Like Trump, I too am a (albeit, small-time) real estate guy. Ownership gives me tingles that renting could never give me. You rent a place for 30 years, diligently pay rent, and in the end you own nothing? Pshaw.
I get it, but the world doesn't run on hard power, it runs on soft power.
The US could simply invade Greenland if it actually refuses to let them stay there, or if an adversary tries to take it over.
That's why I'm so appalled. There is no such imminent threat which would force such a transaction to take place.
Subtle deals like the one I was talking about won't fly as justifications to take action against the US by Russia/China, nor will it up tensions unlike this drama.
Trump wants to acquire Greenland and rent it back to the Greenlanders.
I guess from the point of view of Europeans and Canada, the Arctic Circle is opening and Chinese, Russian and US pressure will increase. I hear they found a new powerful enemy recently.
If only there was some sort of military alliance that covered the northern Atlantic.
This comment shows why the damage done by Trump will be so hard to reverse, no matter who's in charge next. When Trump talks about taking Greenland, the answer should be "no, moron, it's effectively a part of NATO", and instead you get all this muddying analysis of the strategic signifficance of Greenland, history, and how the EU is weak.
Trump is a symptom. The US cannot be trusted because we will always be one US election away of this bullshit again, because there are a lot of people there that actually agree with this.

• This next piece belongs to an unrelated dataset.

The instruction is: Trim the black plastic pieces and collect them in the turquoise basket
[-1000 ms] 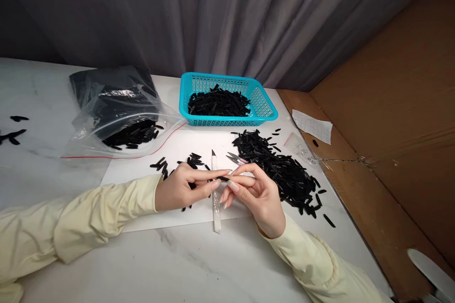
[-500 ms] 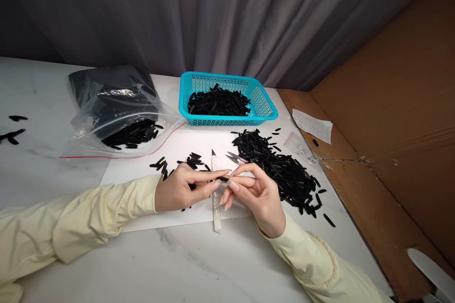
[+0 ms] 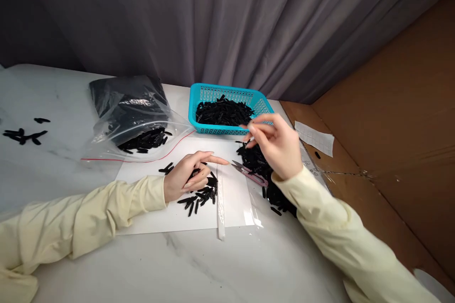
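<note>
Hovering right hand [image 3: 275,144] at basket rim [image 3: 216,129]; left hand [image 3: 186,177] on paper [image 3: 170,215].

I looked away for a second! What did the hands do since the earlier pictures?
The right hand let go of the shared black piece and rose toward the blue basket; whether it holds anything is unclear. The left hand sank onto the small black pieces on the white sheet. Basket, plastic bag, snips and white stick stayed put.
</note>
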Demonstrator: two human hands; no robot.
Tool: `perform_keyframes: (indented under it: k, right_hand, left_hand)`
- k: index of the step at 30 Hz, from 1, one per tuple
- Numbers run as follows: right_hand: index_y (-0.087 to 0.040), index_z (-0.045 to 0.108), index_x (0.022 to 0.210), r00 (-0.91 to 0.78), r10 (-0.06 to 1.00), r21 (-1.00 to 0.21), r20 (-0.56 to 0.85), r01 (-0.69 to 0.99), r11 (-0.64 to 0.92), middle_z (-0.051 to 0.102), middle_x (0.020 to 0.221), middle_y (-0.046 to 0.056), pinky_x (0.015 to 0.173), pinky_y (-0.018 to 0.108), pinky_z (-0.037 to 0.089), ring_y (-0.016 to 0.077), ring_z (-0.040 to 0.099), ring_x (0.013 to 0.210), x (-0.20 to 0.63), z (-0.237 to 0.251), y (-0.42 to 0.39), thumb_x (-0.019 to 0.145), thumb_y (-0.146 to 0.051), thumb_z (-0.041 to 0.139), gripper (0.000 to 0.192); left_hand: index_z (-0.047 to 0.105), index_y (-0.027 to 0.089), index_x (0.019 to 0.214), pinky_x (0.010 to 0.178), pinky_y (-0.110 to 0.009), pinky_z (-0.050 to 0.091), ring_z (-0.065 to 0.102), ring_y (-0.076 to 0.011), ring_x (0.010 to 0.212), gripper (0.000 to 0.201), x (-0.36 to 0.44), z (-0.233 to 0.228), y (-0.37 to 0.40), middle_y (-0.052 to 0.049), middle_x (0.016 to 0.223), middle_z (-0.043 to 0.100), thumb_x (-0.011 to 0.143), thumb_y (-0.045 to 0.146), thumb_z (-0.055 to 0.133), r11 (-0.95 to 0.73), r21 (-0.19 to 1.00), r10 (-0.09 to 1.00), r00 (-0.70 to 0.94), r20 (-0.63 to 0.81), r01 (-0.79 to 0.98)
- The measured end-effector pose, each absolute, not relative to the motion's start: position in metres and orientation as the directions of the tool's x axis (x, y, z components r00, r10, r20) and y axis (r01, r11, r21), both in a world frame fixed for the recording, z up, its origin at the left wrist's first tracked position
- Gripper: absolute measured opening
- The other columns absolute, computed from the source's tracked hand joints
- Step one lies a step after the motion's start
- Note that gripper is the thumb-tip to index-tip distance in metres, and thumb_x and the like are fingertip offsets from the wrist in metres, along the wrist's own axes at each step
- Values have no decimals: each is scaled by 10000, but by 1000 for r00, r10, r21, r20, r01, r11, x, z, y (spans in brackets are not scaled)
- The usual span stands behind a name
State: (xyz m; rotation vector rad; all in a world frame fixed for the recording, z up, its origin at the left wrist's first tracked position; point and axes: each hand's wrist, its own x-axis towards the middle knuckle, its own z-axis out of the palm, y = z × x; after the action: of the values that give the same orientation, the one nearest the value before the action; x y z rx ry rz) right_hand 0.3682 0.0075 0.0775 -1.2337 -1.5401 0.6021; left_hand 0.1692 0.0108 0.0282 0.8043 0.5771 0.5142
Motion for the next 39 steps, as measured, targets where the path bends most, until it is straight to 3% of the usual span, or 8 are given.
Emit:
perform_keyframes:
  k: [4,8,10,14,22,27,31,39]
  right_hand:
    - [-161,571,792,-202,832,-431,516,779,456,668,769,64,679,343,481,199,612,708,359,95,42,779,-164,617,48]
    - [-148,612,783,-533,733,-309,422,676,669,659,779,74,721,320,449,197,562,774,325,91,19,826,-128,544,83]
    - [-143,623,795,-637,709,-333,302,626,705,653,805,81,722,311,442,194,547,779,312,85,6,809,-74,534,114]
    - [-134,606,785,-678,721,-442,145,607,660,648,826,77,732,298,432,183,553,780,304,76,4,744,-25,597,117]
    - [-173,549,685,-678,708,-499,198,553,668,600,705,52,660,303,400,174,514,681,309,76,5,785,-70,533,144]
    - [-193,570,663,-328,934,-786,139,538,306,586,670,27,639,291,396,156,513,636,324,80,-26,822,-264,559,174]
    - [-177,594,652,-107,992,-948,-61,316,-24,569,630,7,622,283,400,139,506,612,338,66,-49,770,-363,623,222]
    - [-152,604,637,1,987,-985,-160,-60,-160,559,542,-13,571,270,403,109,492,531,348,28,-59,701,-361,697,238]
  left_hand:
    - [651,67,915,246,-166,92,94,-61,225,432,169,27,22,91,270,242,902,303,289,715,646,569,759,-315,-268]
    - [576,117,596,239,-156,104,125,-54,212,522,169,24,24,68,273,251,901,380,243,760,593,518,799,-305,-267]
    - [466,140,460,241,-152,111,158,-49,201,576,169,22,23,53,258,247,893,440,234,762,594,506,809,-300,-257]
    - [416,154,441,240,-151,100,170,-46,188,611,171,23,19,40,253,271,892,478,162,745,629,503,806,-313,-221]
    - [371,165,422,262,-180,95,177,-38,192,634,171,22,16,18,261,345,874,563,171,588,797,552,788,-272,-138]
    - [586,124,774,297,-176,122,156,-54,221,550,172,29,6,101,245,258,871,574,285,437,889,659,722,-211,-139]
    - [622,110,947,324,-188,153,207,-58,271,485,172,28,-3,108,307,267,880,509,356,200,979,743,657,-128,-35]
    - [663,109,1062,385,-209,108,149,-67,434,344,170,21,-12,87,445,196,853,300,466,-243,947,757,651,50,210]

The EU should be untangling itself from the US as quickly as possible. Any dependency on it is a major security risk.
The US used to have multiple military bases in Greenland during the Cold War. It has closed most of them and is down to one.
It could, at any time, reopen them and move troops there under existing agreements, or build more. Nobody would bat an eyelid.
To pretend this is about defence is nonsense. It’s about taking territory.
The Danish demanded we close those bases and get out fast or they might still be there.
As far as I know that is not true. Source?
When the next terrorist attack happens on US soil, who will be surprised?
> ... principles of sovereignty and territorial integrity
What about the US itself? Is it allowed sovereignty and territorial integrity or should the borders be wide open to tens of millions of illegals?
And what about the UK? And France?
Where are the principles of sovereignty and territorial integrity for these countries vs the mass illegal migrations?
Or do these concept only exist in the mind of europeans when the US want to seize Groenland but do not exist when we're talking about the middle-east and africa massively moving into the EU (and US to some extent)?